**DESCRIPTION OF THE TASK**
Two lines below mark the span: the one containing "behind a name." and the one containing "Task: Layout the". Set down both, plus every line between, exactly as they stand, and nothing else.

**GIVEN MATERIAL**

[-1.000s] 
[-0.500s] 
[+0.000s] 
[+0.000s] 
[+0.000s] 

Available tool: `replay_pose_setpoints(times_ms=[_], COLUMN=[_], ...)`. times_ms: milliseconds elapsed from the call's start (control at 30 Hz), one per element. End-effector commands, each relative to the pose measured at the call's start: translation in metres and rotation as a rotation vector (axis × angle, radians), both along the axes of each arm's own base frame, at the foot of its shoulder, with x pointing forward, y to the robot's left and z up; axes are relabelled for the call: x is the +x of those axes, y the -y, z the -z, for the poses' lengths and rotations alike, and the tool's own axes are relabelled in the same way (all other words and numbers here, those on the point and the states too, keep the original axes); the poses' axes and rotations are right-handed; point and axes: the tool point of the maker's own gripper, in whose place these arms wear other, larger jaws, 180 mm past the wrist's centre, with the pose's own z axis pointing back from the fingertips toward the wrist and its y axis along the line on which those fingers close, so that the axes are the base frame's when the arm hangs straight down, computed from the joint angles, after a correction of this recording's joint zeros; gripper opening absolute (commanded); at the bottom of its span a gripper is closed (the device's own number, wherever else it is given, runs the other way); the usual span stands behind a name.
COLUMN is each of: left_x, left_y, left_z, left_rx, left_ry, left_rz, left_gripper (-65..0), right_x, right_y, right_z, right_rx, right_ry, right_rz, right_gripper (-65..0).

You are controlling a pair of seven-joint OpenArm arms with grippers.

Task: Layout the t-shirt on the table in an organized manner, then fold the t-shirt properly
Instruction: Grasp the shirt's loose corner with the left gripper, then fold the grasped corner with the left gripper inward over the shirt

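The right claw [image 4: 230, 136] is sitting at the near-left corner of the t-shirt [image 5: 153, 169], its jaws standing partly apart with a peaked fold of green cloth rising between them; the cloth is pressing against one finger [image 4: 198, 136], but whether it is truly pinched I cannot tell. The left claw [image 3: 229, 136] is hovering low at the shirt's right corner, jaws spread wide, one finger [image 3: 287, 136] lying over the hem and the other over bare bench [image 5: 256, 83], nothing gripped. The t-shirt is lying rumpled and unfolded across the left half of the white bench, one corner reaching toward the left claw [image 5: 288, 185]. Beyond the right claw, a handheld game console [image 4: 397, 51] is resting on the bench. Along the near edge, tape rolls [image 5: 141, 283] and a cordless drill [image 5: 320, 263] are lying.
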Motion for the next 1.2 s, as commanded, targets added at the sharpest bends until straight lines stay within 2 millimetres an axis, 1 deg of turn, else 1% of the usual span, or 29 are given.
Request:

**WRITTEN SOLUTION**
Available tool: `replay_pose_setpoints(times_ms=[_], COLUMN=[_], ...)`. times_ms: milliseconds elapsed from the call's start (control at 30 Hz), one per element. End-effector commands, each relative to the pose measured at the call's start: translation in metres and rotation as a rotation vector (axis × angle, radians), both along the axes of each arm's own base frame, at the foot of its shoulder, with x pointing forward, y to the robot's left and z up; axes are relabelled for the call: x is the +x of those axes, y the -y, z the -z, for the poses' lengths and rotations alike, and the tool's own axes are relabelled in the same way (all other words and numbers here, those on the point and the states too, keep the original axes); the poses' axes and rotations are right-handed; point and axes: the tool point of the maker's own gripper, in whose place these arms wear other, larger jaws, 180 mm past the wrist's centre, with the pose's own z axis pointing back from the fingertips toward the wrist and its y axis along the line on which those fingers close, so that the axes are the base frame's when the arm hangs straight down, computed from the joint angles, after a correction of this recording's joint zeros; gripper opening absolute (commanded); at the bottom of its span a gripper is closed (the device's own number, wherever else it is given, runs the other way); the usual span stands behind a name.
COLUMN is each of: left_x, left_y, left_z, left_rx, left_ry, left_rz, left_gripper (-65..0), right_x, right_y, right_z, right_rx, right_ry, right_rz, right_gripper (-65..0).

You are controlling a pair of seven-joint OpenArm arms with grippers.

Task: Layout the t-shirt on the table in an organized manner, then fold the t-shirt properly

No other output belongs to this answer.